Service Interuption - SSO transactions
Incident Report for Ping Identity

Overview of Symptoms

End-users experienced 503 & 504 errors and poor performance on single sign-on (SSO) transactions.

Conditions of Event

There was no system resource (CPU, memory, disk, network) exhaustion on the application or database servers during the incident. There was no datacenter-specific infrastructure issue during the incident.

Incident Timeline - All Times in MDT

  • 0653 - First signs of latency increase for TPN.
  • 0657 - Average latency goes from <50ms to over 10,000ms.
  • 0657 - Synthetics failure pages the on-call
  • 0705 - SRE on-call begins investigation
  • 0710 - SRE determines that Scheduler Service is still deactivated.
  • 0719 - Status Page posting is made
  • 0726 - Latency returns to normal

Root Cause

The main root cause was discovered to be a proxy instance that sits in front of the PingOne configuration database. The short term fix was to replace the proxy with an instances that has greater network bandwidth. These system updates were made on 9/15 at roughly 22:00MT, and increased overall proxy bandwidth by a factor of eight. The longer term fix is to remove the proxy from PingOne's database critical path entirely. Looking at historical data shows that proxy bandwidth usage had been trending upwards. It had come close to a network cap a few times, but 9/12 was the first instance of hitting the ceiling. A large majority of the bandwidth used is from the ADConnect-API. After investigation, we found that much of this bandwidth is from customers running very old versions of ADConnect.

Action items

  • SRE-6202 Replace proxy systems in front of the config database with a larger instance (completed)
  • SRE-6217 Add alarms on bandwidth utilization of proxy systems, correlated with AWS instances sizing
  • SRE-6128 Engineer the connections to RDS to remove the need for a proxy
  • SRE-6245 Investigate reported status site customized notifications
  • SSD-3280 Improve health metrics, alerting, and logging within our caching services
  • SSD-3259 Reduce SSO dependency on caching services
  • SSD-3293 Assess adding a cache for ADConnect API
  • Plan communication to customers about upgrading off of old ADConnect versions.

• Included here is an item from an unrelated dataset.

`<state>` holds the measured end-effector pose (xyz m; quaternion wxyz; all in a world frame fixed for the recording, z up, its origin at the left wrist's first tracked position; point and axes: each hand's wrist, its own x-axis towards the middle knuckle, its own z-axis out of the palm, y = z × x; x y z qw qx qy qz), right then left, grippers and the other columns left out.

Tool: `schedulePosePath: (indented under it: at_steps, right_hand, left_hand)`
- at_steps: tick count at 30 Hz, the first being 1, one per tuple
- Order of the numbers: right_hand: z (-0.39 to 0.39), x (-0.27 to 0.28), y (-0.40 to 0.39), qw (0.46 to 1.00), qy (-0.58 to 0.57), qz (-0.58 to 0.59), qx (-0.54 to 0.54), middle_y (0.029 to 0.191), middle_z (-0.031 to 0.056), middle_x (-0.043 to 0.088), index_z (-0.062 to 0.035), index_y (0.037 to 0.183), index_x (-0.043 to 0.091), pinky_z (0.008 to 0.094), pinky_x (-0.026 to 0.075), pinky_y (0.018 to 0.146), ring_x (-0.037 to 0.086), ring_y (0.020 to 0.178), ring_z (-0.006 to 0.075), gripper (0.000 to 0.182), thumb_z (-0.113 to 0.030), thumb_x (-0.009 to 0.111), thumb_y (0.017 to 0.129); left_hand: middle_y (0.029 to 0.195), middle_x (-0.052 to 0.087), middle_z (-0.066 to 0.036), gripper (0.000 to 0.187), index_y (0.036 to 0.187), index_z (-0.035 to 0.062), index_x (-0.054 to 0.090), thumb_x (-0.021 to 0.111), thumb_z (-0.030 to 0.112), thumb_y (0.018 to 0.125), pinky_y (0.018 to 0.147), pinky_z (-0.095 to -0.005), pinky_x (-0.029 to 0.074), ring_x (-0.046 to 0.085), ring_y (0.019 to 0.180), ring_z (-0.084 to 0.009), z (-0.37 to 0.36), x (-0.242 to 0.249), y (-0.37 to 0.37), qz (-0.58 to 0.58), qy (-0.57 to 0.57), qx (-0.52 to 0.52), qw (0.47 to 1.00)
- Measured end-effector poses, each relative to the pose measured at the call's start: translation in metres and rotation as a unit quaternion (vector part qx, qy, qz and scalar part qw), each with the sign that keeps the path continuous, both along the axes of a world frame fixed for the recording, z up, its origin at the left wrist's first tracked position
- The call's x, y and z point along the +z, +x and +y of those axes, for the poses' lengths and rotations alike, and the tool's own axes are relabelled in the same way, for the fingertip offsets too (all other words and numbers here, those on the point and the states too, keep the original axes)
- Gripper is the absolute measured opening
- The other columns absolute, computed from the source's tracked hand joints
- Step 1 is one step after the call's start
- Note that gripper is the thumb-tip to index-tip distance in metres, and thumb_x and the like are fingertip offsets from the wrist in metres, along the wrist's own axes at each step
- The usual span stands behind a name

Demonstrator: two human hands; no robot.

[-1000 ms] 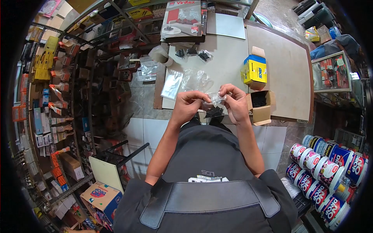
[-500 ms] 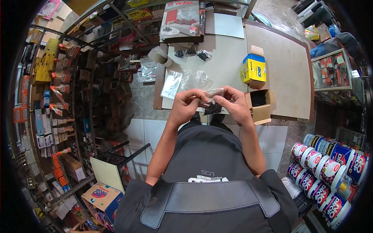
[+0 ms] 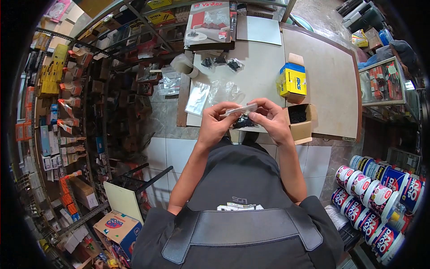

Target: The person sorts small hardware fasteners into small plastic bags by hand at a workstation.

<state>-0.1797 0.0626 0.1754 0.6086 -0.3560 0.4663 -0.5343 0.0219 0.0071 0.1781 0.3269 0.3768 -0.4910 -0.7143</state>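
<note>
Between both hands is a small clear plastic bag with black pieces in its lower part. My left hand pinches its left upper edge, and my right hand pinches the right side. Just right of my right hand stands an open cardboard box holding black pieces. Beyond my left hand lie a stack of flat clear bags and a loose crumpled plastic sheet. Farther back on the table are several small bags of black pieces.
A yellow and blue box stands on the table. At the back are a Vinilex book and a pale panel. Shelves line the left; paint cans are stacked at the lower right. A plastic roll sits near the table's left edge.
The top of the bag has folded over between my fingers, and its black pieces sit slightly higher. Both hands keep their hold, having shifted only a little.
</note>
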Motion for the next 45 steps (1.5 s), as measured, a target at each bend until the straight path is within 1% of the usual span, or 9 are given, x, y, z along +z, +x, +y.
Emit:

Current supported versions are 3.0+ only.
Posted 11 months ago. Sep 23, 2016 - 13:10 MDT

Resolved
This incident has been resolved.

[UPDATED] Engineers will be posting a RCA within the next 7 days. We are taking additional time to investigate SSO issues, and will provide the customer RCA next week.
Posted 11 months ago. Sep 15, 2016 - 09:01 MDT
Monitoring
Site Reliability is currently monitoring SSO systems for performance and stability. Automated testing has seen a significant drop in errors over the past 15 minutes, and we are seeing an improvement in overall performance.
Posted 11 months ago. Sep 15, 2016 - 07:44 MDT
Investigating
Monitoring systems have detected an issue with PingOne production systems. The Site Reliability Engineering team has been notified and is currently working the issue. Site Reliability will update this message when the incident has been identified. Automated monitoring systems will update affected components and will resolve operational status as systems recover.

For additional questions please contact support@pingidentity.com, or follow this incident on https://status.pingidentity.com for real-time service updates.
Posted 11 months ago. Sep 15, 2016 - 07:19 MDT
This incident affected: PingOne Services (North America Critical Path, Australia Critical Path).